▸ Your task:
Begin at the line below that has "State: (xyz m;". Stop after the line that has "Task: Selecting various", repeating each line exactly and leaving out the pictures.

╭─ Task input

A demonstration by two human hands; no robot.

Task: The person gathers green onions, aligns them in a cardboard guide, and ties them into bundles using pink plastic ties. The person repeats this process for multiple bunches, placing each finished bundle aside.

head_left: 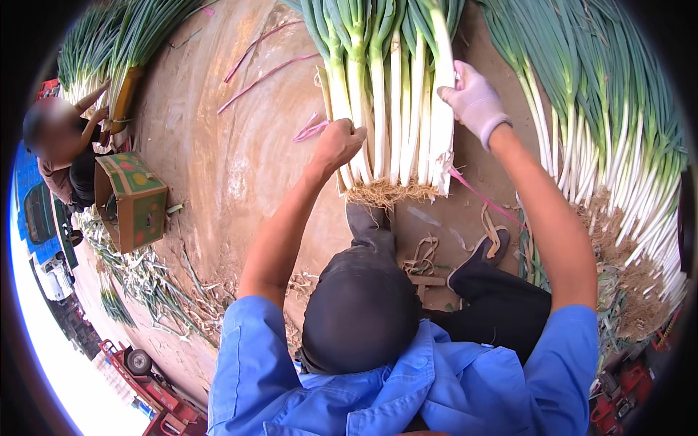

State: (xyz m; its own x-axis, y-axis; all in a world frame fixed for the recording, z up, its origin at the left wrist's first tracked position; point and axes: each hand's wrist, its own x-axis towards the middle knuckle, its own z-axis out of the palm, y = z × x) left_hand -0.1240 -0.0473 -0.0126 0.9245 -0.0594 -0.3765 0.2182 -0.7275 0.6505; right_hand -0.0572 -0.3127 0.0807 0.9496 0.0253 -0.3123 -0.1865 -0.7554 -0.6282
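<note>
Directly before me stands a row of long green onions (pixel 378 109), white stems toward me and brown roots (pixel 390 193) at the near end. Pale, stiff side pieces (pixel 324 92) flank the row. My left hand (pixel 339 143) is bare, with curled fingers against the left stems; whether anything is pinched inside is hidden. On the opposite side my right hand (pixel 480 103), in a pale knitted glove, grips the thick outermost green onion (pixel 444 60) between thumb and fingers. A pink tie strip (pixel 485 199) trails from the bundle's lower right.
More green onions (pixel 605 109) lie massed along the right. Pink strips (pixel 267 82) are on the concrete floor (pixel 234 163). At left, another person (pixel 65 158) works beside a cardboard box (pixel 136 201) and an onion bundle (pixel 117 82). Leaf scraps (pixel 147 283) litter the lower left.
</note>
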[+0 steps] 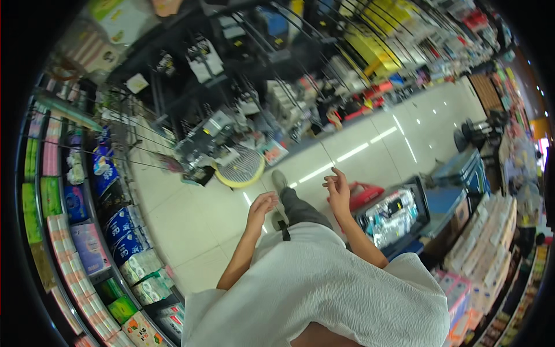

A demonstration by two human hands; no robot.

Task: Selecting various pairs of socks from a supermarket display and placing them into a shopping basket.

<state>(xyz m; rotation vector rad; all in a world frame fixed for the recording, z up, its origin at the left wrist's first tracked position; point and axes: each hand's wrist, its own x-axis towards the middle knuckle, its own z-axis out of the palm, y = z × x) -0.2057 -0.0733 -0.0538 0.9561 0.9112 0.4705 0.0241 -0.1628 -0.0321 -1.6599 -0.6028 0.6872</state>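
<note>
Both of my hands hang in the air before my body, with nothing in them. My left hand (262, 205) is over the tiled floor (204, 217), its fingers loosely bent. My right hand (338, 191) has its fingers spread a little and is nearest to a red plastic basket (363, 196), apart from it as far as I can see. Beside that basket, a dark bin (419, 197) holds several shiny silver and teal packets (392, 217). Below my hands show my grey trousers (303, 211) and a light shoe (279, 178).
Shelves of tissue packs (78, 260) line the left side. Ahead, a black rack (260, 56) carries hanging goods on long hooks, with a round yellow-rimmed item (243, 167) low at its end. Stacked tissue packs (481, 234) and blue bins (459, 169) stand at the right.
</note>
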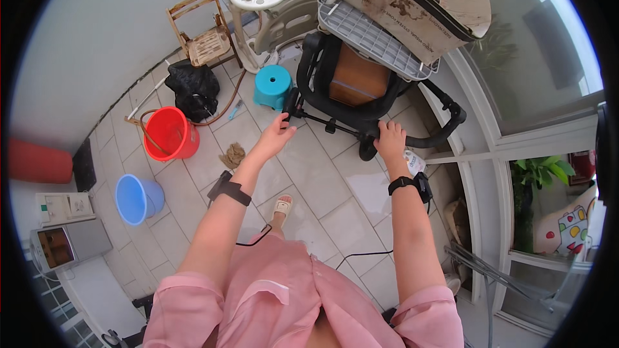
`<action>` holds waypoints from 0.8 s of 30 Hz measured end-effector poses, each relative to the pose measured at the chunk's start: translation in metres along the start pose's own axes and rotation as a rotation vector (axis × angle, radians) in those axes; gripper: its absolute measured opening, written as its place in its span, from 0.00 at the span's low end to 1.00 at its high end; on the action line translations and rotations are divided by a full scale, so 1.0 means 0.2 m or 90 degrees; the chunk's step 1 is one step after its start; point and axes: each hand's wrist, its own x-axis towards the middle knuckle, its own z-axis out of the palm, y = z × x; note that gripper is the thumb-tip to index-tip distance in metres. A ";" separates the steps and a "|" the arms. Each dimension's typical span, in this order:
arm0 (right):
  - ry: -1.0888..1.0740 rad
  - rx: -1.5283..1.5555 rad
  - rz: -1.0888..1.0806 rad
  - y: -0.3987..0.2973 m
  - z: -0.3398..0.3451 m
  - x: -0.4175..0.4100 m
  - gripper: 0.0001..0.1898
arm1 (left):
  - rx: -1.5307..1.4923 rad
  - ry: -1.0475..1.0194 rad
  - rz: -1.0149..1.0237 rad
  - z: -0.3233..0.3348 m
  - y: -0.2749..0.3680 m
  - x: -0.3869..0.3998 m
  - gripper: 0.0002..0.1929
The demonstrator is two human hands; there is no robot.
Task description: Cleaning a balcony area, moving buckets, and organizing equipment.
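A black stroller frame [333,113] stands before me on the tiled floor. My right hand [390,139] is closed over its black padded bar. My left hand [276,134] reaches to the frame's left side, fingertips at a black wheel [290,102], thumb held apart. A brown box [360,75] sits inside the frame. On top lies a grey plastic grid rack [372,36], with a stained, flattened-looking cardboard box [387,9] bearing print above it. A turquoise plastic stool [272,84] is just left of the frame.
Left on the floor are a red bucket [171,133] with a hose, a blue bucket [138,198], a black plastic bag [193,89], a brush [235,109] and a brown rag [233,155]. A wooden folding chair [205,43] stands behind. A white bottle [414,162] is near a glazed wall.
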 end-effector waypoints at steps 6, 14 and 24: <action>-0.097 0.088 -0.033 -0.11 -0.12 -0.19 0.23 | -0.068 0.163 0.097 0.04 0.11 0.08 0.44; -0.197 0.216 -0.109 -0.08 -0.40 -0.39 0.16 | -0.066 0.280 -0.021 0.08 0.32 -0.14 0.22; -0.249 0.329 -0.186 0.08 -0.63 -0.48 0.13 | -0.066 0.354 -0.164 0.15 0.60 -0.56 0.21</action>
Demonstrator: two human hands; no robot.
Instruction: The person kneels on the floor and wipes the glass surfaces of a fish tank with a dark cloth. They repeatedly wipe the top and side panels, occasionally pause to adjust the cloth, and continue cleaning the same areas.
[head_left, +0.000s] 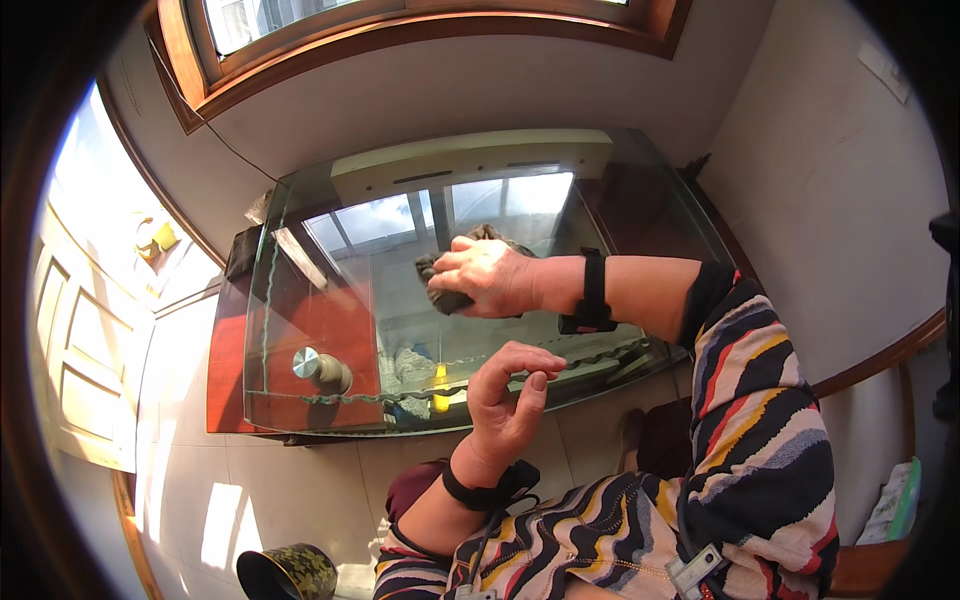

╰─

▸ Task response:
State: (xyz m; its own x-axis, y-axis; all in a world frame fixed for the recording, z up, its origin at the left wrist's first tracked position; point and axes: each hand's wrist, its own x-axis towards the middle knuckle, its own z-axis out of the palm, y = z × x) left_hand -0.1240 -0.0473 -0.0126 0.9245 -0.0594 -0.3765 0.2182 -0.7275 0.6505; right_hand -0.0572 -0.3127 0.0807 0.9496 0.0253 -0.3123 -0.1865 -0.7554 -0.6282
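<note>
Directly before me stands a row of long green onions (pixel 378 109), white stems toward me and brown roots (pixel 390 193) at the near end. Pale, stiff side pieces (pixel 324 92) flank the row. My left hand (pixel 339 143) is bare, with curled fingers against the left stems; whether anything is pinched inside is hidden. On the opposite side my right hand (pixel 480 103), in a pale knitted glove, grips the thick outermost green onion (pixel 444 60) between thumb and fingers. A pink tie strip (pixel 485 199) trails from the bundle's lower right.
More green onions (pixel 605 109) lie massed along the right. Pink strips (pixel 267 82) are on the concrete floor (pixel 234 163). At left, another person (pixel 65 158) works beside a cardboard box (pixel 136 201) and an onion bundle (pixel 117 82). Leaf scraps (pixel 147 283) litter the lower left.
</note>
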[+0 steps] 

A demonstration by two human hands; no robot.

Task: Selecting various pairs of socks from a supermarket display and placing them into a shopping basket.

Output for the exercise is now complete.